Dans cette logique, la formation et les outils d’aide à la décision prennent une importance croissante. Le programme DigiAgro, qui propose plus de 250 modules de formation sur la protection intégrée et le biocontrôle, vise à renforcer l’appropriation de ces techniques par les agriculteurs, les conseillers et les distributeurs.
« L’objectif est de développer les formations sur la protection intégrée et de permettre une autoformation de l’ensemble de l’écosystème », précise Denis Longevialle, qui met aussi en avant les outils numériques pour sécuriser les itinéraires techniques et faciliter l’adoption.
Trois leviers pour changer d’échelle
Pour les acteurs du secteur, le développement du biocontrôle ne dépend plus seulement de la disponibilité des solutions, mais de trois leviers complémentaires.
1. L’innovation et l’accès au marché
Les délais d’homologation en Europe, qui peuvent atteindre 7 à 10 ans, freinent l’arrivée de nouvelles solutions. Pour Gilles Ravot, président d’Alliance Biocontrôle, l’enjeu réglementaire reste central pour accélérer le renouvellement de l’offre.

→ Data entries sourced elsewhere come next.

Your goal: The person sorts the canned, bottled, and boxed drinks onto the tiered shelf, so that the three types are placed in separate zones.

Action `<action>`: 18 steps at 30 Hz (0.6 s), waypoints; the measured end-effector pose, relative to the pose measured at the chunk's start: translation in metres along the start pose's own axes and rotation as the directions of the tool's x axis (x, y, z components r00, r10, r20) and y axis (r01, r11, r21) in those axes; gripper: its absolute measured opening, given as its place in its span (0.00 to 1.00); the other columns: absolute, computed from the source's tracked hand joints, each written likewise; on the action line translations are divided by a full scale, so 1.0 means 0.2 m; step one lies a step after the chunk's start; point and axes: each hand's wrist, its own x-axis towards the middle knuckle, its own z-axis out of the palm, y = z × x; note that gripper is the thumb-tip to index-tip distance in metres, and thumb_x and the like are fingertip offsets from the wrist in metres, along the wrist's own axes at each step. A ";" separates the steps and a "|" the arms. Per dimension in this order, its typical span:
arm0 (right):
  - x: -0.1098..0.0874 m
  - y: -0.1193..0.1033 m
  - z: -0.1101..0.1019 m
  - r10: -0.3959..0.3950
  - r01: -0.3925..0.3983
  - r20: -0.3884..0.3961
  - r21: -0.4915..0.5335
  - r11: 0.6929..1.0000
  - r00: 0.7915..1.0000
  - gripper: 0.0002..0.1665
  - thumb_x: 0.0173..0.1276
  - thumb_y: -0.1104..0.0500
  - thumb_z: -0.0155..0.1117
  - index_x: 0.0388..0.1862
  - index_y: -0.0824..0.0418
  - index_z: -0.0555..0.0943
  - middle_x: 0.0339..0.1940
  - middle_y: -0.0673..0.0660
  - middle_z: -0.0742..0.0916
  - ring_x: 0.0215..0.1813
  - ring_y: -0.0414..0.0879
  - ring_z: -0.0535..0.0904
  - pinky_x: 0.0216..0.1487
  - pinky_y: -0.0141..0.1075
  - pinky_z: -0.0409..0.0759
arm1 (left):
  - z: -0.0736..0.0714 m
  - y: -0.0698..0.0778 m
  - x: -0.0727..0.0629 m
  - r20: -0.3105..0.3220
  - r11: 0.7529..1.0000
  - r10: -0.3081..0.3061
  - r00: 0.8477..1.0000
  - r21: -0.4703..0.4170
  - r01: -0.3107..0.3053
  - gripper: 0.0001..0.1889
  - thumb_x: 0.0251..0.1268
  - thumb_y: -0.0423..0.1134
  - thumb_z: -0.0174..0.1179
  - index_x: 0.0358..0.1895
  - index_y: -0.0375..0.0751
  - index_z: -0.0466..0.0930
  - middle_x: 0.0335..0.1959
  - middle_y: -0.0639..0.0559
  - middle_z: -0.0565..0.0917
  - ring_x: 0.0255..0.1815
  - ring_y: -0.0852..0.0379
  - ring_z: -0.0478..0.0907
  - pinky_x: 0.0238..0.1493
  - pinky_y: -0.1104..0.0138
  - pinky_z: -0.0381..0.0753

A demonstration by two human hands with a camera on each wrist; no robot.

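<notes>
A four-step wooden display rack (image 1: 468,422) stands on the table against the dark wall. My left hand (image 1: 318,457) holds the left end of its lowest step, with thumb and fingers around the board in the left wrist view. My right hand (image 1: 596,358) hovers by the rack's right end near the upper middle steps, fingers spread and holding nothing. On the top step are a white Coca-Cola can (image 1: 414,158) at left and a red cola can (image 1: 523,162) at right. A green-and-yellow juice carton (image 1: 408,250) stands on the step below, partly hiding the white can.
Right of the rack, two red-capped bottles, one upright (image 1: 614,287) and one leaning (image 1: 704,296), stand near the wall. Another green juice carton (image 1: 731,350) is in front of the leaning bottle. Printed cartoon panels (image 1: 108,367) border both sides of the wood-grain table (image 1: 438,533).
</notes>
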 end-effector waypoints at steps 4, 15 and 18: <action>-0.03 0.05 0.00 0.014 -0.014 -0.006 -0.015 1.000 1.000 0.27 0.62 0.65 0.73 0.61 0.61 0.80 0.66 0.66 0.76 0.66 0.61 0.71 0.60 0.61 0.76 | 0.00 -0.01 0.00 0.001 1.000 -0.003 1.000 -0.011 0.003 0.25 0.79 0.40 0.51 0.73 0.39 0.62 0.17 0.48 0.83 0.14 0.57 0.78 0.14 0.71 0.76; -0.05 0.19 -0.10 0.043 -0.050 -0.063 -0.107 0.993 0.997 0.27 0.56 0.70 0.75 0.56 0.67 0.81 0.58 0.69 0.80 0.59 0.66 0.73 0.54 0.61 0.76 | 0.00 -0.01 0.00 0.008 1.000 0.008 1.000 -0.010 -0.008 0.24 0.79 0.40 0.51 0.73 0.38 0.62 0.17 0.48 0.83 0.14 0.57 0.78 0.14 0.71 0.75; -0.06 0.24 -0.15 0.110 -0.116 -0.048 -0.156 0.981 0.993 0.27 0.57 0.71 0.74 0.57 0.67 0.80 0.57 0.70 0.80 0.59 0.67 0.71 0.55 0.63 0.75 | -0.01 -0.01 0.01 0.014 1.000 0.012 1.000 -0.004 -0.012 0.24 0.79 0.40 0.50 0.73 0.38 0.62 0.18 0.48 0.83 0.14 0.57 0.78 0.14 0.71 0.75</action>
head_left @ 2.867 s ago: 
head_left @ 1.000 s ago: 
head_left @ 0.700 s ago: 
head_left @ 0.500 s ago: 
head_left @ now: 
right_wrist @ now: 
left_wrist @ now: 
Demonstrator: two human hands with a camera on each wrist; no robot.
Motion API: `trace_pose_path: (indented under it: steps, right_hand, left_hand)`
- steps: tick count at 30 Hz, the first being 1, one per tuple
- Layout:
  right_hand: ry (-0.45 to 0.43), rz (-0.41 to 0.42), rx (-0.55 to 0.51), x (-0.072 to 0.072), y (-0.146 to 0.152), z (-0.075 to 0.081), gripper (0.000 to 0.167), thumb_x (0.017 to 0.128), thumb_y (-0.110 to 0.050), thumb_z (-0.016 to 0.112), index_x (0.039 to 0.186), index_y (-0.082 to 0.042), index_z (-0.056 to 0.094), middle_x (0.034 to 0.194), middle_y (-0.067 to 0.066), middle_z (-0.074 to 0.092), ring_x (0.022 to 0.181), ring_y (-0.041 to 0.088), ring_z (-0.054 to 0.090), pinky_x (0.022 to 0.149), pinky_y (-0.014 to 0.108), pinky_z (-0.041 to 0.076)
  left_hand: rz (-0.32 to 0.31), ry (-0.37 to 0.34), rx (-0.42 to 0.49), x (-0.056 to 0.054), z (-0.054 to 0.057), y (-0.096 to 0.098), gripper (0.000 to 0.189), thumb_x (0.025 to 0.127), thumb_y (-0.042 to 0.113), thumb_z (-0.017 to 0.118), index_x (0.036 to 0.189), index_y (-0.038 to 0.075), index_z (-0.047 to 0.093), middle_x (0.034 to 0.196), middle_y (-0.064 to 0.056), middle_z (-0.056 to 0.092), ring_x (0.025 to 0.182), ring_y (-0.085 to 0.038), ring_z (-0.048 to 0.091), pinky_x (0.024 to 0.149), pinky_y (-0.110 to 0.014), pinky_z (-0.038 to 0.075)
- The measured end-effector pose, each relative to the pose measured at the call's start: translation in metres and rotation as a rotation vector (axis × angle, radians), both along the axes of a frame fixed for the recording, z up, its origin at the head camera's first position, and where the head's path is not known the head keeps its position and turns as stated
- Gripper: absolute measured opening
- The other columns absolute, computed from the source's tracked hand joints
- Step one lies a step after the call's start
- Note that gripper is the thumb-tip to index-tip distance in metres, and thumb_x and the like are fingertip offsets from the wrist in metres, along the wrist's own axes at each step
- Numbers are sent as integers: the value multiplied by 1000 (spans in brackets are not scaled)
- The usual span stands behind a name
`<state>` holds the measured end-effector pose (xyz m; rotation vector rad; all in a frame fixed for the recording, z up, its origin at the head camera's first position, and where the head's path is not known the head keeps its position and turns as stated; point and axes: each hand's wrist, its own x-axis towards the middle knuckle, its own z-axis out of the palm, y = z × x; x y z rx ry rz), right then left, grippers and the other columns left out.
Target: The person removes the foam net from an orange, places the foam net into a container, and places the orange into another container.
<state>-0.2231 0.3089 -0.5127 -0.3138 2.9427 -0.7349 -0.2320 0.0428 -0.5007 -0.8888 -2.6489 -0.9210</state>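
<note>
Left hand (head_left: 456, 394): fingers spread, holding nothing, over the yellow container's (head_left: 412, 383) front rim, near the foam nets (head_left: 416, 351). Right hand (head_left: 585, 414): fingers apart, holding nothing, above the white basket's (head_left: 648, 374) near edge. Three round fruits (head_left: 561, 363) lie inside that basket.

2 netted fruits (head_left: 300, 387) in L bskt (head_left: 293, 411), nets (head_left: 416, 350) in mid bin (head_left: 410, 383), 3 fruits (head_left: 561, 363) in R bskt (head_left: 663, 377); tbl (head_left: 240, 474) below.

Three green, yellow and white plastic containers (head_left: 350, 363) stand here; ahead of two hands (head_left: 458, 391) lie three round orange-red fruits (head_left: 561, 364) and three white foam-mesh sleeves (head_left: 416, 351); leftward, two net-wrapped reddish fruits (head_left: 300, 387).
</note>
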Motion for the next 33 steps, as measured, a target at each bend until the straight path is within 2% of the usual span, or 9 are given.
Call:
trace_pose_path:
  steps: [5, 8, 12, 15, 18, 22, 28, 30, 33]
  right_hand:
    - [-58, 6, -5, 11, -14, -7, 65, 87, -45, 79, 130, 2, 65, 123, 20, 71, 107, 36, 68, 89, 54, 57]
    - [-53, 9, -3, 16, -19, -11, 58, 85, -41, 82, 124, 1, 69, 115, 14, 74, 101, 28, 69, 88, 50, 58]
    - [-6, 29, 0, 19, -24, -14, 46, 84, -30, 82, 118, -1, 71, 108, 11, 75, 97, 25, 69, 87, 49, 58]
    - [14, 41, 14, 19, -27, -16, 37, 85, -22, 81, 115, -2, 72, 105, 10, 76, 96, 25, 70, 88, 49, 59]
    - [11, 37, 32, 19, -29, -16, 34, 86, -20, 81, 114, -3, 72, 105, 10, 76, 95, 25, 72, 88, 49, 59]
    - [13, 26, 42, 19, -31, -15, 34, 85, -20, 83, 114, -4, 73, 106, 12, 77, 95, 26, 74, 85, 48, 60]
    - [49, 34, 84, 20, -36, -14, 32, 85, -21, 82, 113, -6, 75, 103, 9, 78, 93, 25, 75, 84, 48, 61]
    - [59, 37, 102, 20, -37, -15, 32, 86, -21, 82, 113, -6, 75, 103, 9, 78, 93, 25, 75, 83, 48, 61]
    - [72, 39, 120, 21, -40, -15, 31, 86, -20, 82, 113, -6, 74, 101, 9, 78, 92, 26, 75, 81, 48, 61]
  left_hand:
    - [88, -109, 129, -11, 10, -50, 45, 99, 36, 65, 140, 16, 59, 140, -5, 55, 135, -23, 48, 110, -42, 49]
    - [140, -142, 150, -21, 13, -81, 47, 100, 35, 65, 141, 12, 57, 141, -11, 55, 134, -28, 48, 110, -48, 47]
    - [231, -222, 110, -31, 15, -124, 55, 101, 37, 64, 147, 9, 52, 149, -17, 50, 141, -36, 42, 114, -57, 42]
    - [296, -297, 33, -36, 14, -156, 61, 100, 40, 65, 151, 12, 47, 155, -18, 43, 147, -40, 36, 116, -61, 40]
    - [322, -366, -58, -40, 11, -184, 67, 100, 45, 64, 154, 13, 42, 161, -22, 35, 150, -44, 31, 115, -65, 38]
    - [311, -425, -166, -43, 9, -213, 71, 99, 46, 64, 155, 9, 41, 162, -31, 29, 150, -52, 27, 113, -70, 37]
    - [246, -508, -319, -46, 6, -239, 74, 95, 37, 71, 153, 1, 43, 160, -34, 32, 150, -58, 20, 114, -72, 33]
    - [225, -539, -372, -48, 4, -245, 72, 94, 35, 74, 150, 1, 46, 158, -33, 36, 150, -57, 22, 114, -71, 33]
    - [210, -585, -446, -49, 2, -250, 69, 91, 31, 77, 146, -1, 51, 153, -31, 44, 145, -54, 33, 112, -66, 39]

2. L’accompagnement technique
Le biocontrôle implique souvent une évolution des pratiques plutôt qu’un simple remplacement de produits. Formation, outils d’aide à la décision et retours d’expérience sont devenus essentiels pour sécuriser les itinéraires. Le programme DigiAgro, avec plus de 250 modules de formation, illustre cette montée en puissance de l’ingénierie d’accompagnement.
3. Le levier économique
L’adoption du biocontrôle suppose une prise de risque pour l’agriculteur, encore insuffisamment partagée selon les acteurs du secteur. « Il faut accompagner les changements de pratiques et partager une partie du risque avec les agriculteurs », insiste Gilles Ravot.
L’exemple de la confusion sexuelle en Allemagne illustre ce levier : des dispositifs d’incitation financière ont permis d’accélérer fortement son adoption en viticulture, et les producteurs ont maintenu la pratique une fois les aides arrêtées, signe d’une appropriation durable. De nouvelles approches émergent également, autour de l’économie de la fonctionnalité ou de mécanismes de sécurisation des résultats.
Un marché à un point charnière
Entre contraintes d’adoption, hétérogénéité des filières et besoin d’accompagnement renforcé, le biocontrôle poursuit sa croissance sans parvenir à franchir un nouveau palier. La dynamique actuelle place les distributeurs et les conseillers au cœur du déploiement des solutions sur le terrain.
Au-delà de cette réalité de marché, les perspectives de développement reposent aussi sur un pipeline d’innovations encore significatif : plus de soixante solutions de biocontrôle sont aujourd’hui en cours d’évaluation au niveau européen. Dans ce contexte, les évolutions réglementaires européennes apparaissent comme un levier central, au premier rang desquelles le projet d’Omnibus « Food & Feed Safety », présenté comme une étape structurante pour accélérer l’accès au marché. Mais son issue reste encore incertaine. Pour Denis Longevialle, cette séquence pourrait toutefois marquer un tournant : « On est peut-être à un moment historique, une occasion à saisir qui ne se représentera pas de sitôt », estime-t-il, alors que le secteur attend des décisions capables de transformer durablement les conditions de développement du biocontrôle.